Veja, abaixo, a programação da Flip 2018

Quarta-feira (25 de julho)

20h – Mesa 1 (Sessão de abertura), com Fernanda Montenegro e Jocy de Oliveira – A atriz e a pioneira na música de vanguarda, que hoje se dedica à ópera multimídia, fazem homagenagem a Hilda Hilst.

Quinta-feira (26 de julho)

10h – Mesa 2 (Perfomance Sonora), com Gabriela Greeb e Vasco Pimentel – A voz, a escuta e as divagações literárias e existenciais de Hilda Hilst registradas em fitas magnéticas na década de 1970 são apresentadas pela cineasta brasileira e pelo sound designer português.
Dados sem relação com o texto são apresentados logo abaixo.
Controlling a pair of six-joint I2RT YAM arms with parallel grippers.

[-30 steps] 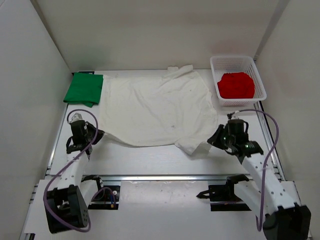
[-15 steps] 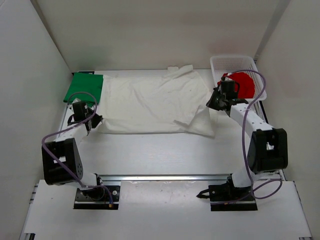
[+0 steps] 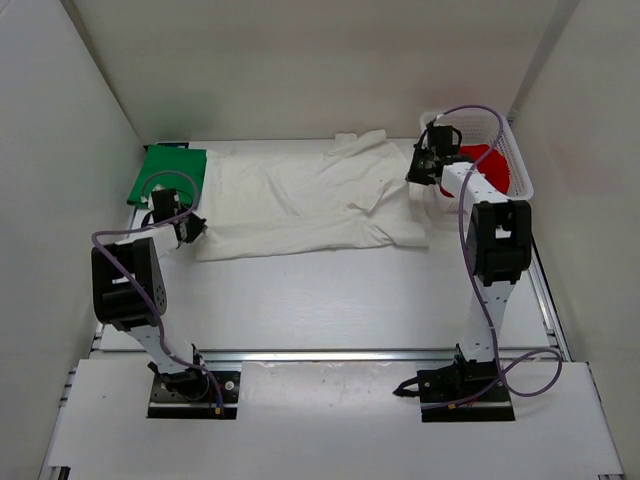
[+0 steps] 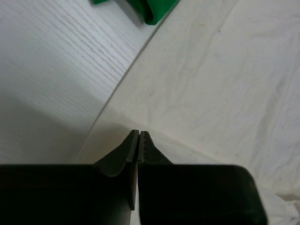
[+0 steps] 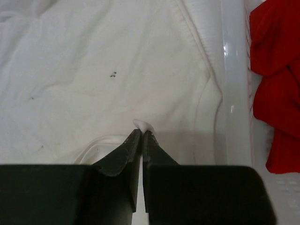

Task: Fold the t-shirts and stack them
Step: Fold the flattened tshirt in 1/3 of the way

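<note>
Jaws of the right gripper (image 5: pixel 142 132) pinch a nub of the cream cloth t-shirt (image 3: pixel 300 200), which lies as a wide band across the far part of the white table (image 3: pixel 330 300). Its right edge is just beside the white plastic mesh basket (image 3: pixel 517 160) holding the crumpled bright red t-shirt (image 3: pixel 490 165). The left gripper (image 4: pixel 139 134) sits at the shirt's left edge with its jaws closed to a hairline; whether they grip cloth cannot be told. The folded bright green t-shirt (image 3: pixel 168 175) lies at far left.

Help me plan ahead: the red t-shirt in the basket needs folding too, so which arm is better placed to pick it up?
Right. The right gripper is beside the basket holding the red t-shirt, though it pinches the white t-shirt; the left gripper is at the opposite edge.
</note>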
12h – Mesa 3 (Barco com Asas), com Júlia de Carvalho Hansen, Laura Erber e Maria Teresa Horta (em vídeo) – Esse diálogo inusitado reúne, por vídeo, um grande nome da poesia de Portugal do último meio século e, em Paraty, duas poetas brasileiras influenciadas pela lírica portuguesa que têm pontos em comum com Hilda Hilst.

15h30 – Mesa 4 (Encontro com livros notáveis), com Christopher de Hamel – A religião, a magia, a luxúria e a leitura na época medieval se apresentam nas páginas do "Evangelho de Santo Agostinho", do "Livro de Kells" e de "Carmina Burana", comentadas pelo maior especialista do mundo nesses manuscritos.
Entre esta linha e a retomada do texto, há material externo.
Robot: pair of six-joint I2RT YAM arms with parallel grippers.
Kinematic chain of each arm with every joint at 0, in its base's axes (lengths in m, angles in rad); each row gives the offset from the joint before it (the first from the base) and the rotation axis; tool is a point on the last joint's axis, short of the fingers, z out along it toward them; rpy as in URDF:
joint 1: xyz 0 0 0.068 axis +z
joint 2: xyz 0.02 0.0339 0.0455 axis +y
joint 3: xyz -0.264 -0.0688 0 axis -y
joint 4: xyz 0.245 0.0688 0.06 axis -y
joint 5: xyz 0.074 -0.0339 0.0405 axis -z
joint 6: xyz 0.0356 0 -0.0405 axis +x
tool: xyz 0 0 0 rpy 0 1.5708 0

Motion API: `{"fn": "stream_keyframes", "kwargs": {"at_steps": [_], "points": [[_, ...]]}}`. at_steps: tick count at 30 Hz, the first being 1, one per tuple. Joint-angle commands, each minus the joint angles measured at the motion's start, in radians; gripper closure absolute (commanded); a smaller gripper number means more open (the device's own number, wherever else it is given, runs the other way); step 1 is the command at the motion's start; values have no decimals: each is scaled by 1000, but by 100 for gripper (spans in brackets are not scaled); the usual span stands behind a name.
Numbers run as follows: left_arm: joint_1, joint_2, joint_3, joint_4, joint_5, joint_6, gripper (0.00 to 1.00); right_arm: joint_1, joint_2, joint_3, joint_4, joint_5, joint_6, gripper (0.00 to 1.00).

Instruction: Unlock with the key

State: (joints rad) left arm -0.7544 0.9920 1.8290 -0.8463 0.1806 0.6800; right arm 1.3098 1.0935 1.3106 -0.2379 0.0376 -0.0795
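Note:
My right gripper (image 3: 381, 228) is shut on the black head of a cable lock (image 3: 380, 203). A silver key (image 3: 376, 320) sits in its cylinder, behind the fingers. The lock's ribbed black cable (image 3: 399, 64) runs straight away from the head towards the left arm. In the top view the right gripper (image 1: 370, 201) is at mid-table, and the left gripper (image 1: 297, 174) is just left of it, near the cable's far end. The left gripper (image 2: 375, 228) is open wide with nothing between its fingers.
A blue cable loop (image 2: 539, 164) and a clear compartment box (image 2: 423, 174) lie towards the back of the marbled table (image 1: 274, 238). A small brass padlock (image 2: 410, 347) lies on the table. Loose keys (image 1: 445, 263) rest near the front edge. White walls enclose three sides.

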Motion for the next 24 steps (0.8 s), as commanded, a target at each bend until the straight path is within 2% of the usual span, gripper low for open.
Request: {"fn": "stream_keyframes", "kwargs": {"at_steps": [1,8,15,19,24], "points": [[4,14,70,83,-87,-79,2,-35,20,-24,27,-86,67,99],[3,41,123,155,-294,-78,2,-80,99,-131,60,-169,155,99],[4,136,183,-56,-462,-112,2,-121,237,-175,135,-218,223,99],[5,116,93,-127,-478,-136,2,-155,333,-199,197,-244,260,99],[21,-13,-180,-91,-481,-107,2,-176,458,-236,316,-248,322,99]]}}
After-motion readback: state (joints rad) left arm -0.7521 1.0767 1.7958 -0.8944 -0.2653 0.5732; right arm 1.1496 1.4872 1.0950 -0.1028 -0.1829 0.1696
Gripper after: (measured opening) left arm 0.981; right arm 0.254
17h30 – Mesa 5 (Amada vida), com Djamila Ribeiro e Selva Almada – Uma ficcionista argentina que escreveu sobre histórias reais de feminicídio e uma feminista negra à frente de uma coleção de livros conversam sobre como fazer da literatura um modo de resistir à violência.

20h – Mesa 6 (Animal Agonizante), com Gustavo Pacheco e Sérgio Sant'anna – Um grande mestre da literatura brasileira que abordou o desejo, a solidão e a morte relembra sua trajetória ao lado de um leitor seu e autor estreante elogiado pela crítica portuguesa com histórias de humanos e outros primatas.

Sexta-feira (27 de julho)

10h – Mesa 7 (Poeta na torre de capim), com Lígia Ferreira e Ricardo Domeneck – A falta de leitores e o silêncio da crítica, como reclamava Hilda Hilst: para esse debate, encontram-se a grande especialista no poeta negro Luiz Gama e um poeta e editor atento a nomes ainda fora do cânone, como Hilda Machado, que morreu inédita em livro.

12h – Mesa 8 (Minha Casa), com Fabio Pusteria e Igiaba Scego –Fazer literatura tendo uma língua comum – o italiano – e diferentes aportes, fronteiras e paisagens geográficas e literárias: nesse diálogo, reúnem-se o poeta de um país poliglota, que é tradutor do português, e uma romancista filha de imigrantes da Somália, que escreveu sobre Caetano Veloso.

15h30 – Mesa 9 (Memórias de porco-espinho), com Alain Mabanckou – O absurdo e o riso, Beckett,culturas africanas, escrita criativa e crítica da razão negra: a trajetória e o pensamento de um poeta e romancista franco-congolês premiado se revelam nessa conversa com dois entrevistadores.

17h30 – Mesa 10 (Interdito), com André Aciman e Leila Slimani – O exercício da liberdade de escrever e a escolha de temas tabu ou proibidos – a exemplo do homoerotismo, da sexualidade feminina e da religião —são as questões tratadas nesse diálogo entre dois romancistas, um judeu americano de origem egípcia e uma francesa de origem marroquina.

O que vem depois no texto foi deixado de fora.